** AVAILABLE DATA follows **

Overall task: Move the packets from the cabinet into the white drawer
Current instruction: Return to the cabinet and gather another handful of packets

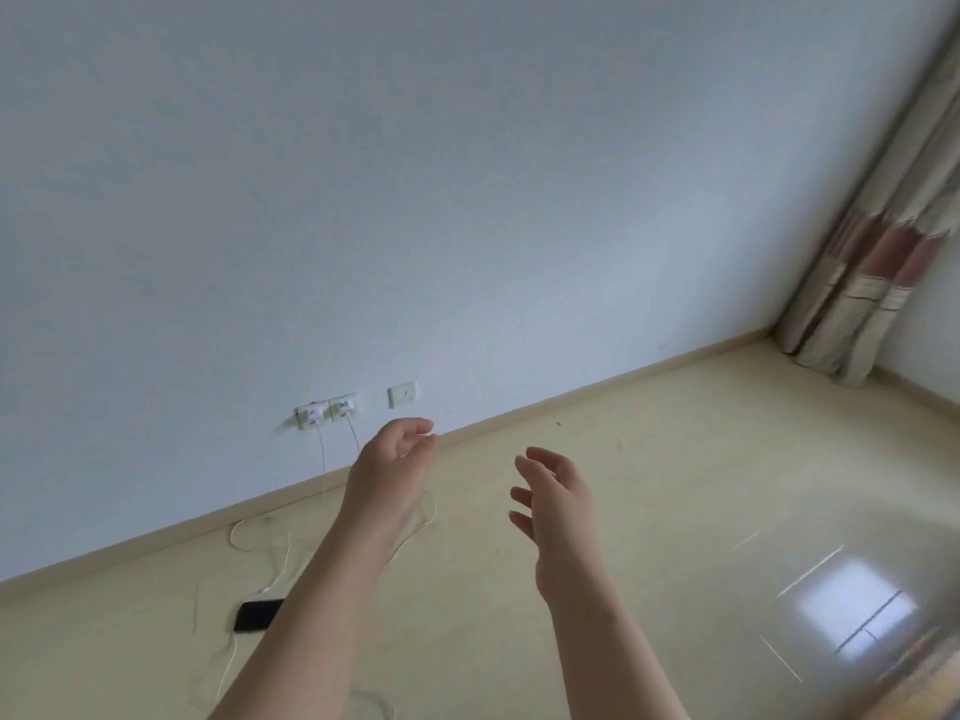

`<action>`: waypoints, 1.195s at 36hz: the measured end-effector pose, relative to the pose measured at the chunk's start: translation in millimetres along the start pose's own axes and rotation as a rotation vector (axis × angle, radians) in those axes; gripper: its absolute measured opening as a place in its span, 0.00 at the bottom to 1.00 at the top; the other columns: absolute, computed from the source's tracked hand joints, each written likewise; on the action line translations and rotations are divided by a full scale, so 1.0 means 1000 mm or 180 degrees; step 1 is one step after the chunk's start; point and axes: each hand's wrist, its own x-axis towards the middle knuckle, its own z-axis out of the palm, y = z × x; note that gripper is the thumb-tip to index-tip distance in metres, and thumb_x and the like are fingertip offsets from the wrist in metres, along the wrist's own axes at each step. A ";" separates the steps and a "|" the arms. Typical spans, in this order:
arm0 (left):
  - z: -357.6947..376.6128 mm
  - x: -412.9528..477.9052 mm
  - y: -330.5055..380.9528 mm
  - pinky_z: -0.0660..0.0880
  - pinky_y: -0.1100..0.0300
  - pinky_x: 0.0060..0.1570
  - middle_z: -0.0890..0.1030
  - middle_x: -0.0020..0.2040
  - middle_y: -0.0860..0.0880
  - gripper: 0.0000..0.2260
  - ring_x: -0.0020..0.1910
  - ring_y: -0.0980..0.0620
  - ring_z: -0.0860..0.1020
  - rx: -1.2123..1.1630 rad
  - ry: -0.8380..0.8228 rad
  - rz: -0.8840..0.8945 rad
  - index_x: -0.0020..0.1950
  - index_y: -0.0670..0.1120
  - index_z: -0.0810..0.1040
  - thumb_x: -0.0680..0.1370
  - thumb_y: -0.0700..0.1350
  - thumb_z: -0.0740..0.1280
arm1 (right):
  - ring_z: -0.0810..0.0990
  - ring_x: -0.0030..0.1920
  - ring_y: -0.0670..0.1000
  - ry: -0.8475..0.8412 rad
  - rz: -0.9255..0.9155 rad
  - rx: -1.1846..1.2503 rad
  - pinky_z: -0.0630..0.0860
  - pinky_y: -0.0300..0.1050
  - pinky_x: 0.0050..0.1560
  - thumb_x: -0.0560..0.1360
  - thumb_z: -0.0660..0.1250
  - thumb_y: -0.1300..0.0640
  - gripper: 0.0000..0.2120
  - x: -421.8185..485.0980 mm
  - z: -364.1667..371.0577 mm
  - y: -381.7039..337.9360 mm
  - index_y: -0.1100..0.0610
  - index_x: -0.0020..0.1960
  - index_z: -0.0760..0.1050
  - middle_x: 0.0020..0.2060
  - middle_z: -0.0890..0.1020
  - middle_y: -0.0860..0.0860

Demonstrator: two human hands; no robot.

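Observation:
Both of my arms reach forward over a pale yellow floor. My left hand hangs in the air with loosely curled fingers and holds nothing. My right hand is beside it, fingers spread and relaxed, also holding nothing. No packets, cabinet or white drawer show in the head view.
A plain white wall fills the top. Wall sockets with plugged chargers sit low on it, and thin cables trail over the floor to a black phone. A patterned curtain hangs in the right corner.

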 end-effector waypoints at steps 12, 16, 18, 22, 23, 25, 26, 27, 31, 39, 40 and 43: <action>0.168 0.186 0.080 0.72 0.54 0.57 0.76 0.52 0.54 0.05 0.56 0.52 0.74 0.0183 -0.1232 0.0157 0.53 0.53 0.75 0.79 0.46 0.62 | 0.77 0.47 0.49 0.1165 -0.0090 0.0478 0.74 0.41 0.43 0.77 0.62 0.59 0.07 0.187 -0.062 -0.083 0.54 0.55 0.73 0.49 0.78 0.49; 0.240 0.227 0.096 0.73 0.53 0.59 0.77 0.50 0.55 0.06 0.54 0.52 0.76 0.0164 -0.1507 0.0147 0.54 0.52 0.75 0.79 0.45 0.62 | 0.77 0.44 0.49 0.1387 -0.0172 0.0599 0.74 0.41 0.42 0.78 0.62 0.59 0.07 0.247 -0.104 -0.108 0.54 0.55 0.73 0.48 0.78 0.51; 0.281 0.248 0.107 0.73 0.52 0.59 0.77 0.49 0.56 0.07 0.53 0.53 0.77 0.0161 -0.1630 0.0167 0.56 0.50 0.76 0.80 0.44 0.61 | 0.77 0.44 0.49 0.1458 -0.0222 0.0648 0.73 0.41 0.42 0.78 0.61 0.59 0.06 0.282 -0.127 -0.122 0.54 0.54 0.73 0.47 0.78 0.51; 0.367 0.291 0.144 0.73 0.52 0.57 0.78 0.48 0.50 0.06 0.54 0.49 0.78 0.0222 -0.1876 0.0168 0.54 0.50 0.76 0.79 0.44 0.62 | 0.77 0.44 0.49 0.1484 -0.0241 0.0618 0.73 0.42 0.44 0.78 0.61 0.59 0.06 0.349 -0.175 -0.159 0.54 0.54 0.73 0.46 0.79 0.50; 0.389 0.301 0.155 0.73 0.51 0.57 0.78 0.48 0.50 0.06 0.54 0.48 0.78 0.0216 -0.1909 0.0193 0.54 0.50 0.76 0.79 0.44 0.62 | 0.77 0.43 0.48 0.1493 -0.0258 0.0598 0.73 0.42 0.44 0.78 0.61 0.59 0.06 0.365 -0.188 -0.171 0.54 0.54 0.73 0.46 0.79 0.50; 0.431 0.319 0.176 0.74 0.50 0.59 0.78 0.48 0.51 0.06 0.54 0.49 0.78 0.0181 -0.1939 0.0287 0.55 0.50 0.76 0.79 0.44 0.62 | 0.77 0.43 0.48 0.1548 -0.0322 0.0571 0.73 0.41 0.43 0.78 0.61 0.59 0.06 0.397 -0.214 -0.194 0.54 0.54 0.73 0.45 0.79 0.50; 0.451 0.328 0.185 0.74 0.50 0.60 0.78 0.47 0.52 0.07 0.54 0.49 0.78 0.0159 -0.1966 0.0330 0.55 0.49 0.76 0.79 0.44 0.61 | 0.77 0.42 0.48 0.1593 -0.0351 0.0574 0.73 0.41 0.43 0.78 0.61 0.59 0.06 0.412 -0.227 -0.204 0.54 0.53 0.74 0.44 0.79 0.49; 0.469 0.335 0.193 0.74 0.50 0.60 0.78 0.46 0.52 0.07 0.54 0.49 0.78 0.0150 -0.2010 0.0355 0.55 0.49 0.76 0.79 0.44 0.61 | 0.77 0.42 0.48 0.1643 -0.0367 0.0581 0.73 0.41 0.43 0.78 0.61 0.59 0.05 0.425 -0.239 -0.213 0.54 0.52 0.74 0.44 0.79 0.49; 0.540 0.360 0.208 0.73 0.50 0.59 0.78 0.45 0.52 0.06 0.53 0.49 0.78 0.0145 -0.2174 0.0330 0.53 0.50 0.76 0.80 0.43 0.61 | 0.77 0.41 0.48 0.1764 -0.0287 0.0585 0.72 0.42 0.43 0.78 0.61 0.59 0.04 0.474 -0.283 -0.231 0.52 0.47 0.74 0.43 0.79 0.50; 0.710 0.427 0.231 0.74 0.51 0.56 0.78 0.46 0.49 0.06 0.53 0.48 0.78 0.0123 -0.2534 0.0266 0.54 0.49 0.76 0.80 0.43 0.61 | 0.76 0.40 0.48 0.2112 -0.0080 0.0591 0.71 0.42 0.43 0.78 0.60 0.60 0.06 0.597 -0.385 -0.256 0.52 0.46 0.73 0.42 0.78 0.49; 0.733 0.437 0.236 0.74 0.51 0.55 0.78 0.46 0.49 0.06 0.53 0.47 0.78 0.0128 -0.2589 0.0292 0.53 0.49 0.76 0.80 0.43 0.61 | 0.76 0.40 0.48 0.2157 -0.0079 0.0585 0.71 0.42 0.43 0.78 0.60 0.60 0.06 0.615 -0.399 -0.263 0.52 0.46 0.73 0.42 0.78 0.49; 0.802 0.469 0.258 0.74 0.50 0.56 0.78 0.46 0.48 0.05 0.51 0.47 0.78 0.0176 -0.2729 0.0377 0.52 0.50 0.76 0.80 0.43 0.61 | 0.76 0.40 0.48 0.2297 -0.0061 0.0593 0.71 0.41 0.42 0.78 0.60 0.60 0.05 0.667 -0.441 -0.291 0.52 0.46 0.73 0.43 0.78 0.49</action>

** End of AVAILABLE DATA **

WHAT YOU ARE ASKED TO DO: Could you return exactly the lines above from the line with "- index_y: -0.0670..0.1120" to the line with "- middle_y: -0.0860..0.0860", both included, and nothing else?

SOLUTION TO THE EXERCISE:
  - index_y: -0.0670..0.1120
  - index_z: -0.0810..0.1040
  - thumb_x: -0.0680..0.1370
  - thumb_y: -0.0700..0.1350
  - thumb_z: -0.0740..0.1280
arm1 (right):
  - ring_z: -0.0810..0.0990
  - ring_x: -0.0030..0.1920
  - ring_y: -0.0670..0.1000
  - ry: -0.8475..0.8412 rad
  - rz: -0.9255..0.9155 rad
  - rx: -1.1846..1.2503 rad
  - pinky_z: -0.0630..0.0860
  - pinky_y: -0.0300..0.1050
  - pinky_x: 0.0050..0.1560
  - thumb_x: -0.0560..0.1360
  - thumb_z: -0.0660..0.1250
  - thumb_y: -0.1300..0.0640
  - gripper: 0.0000..0.2120
  - x: -421.8185..485.0980 mm
  - z: -364.1667..371.0577 mm
  - y: -381.7039..337.9360 mm
  - index_y: -0.1100..0.0610
  - index_x: -0.0020..0.1960
  - index_z: -0.0760..0.1050
  - middle_x: 0.0020..0.2060
  - middle_z: -0.0890..0.1020
  - middle_y: -0.0860..0.0860

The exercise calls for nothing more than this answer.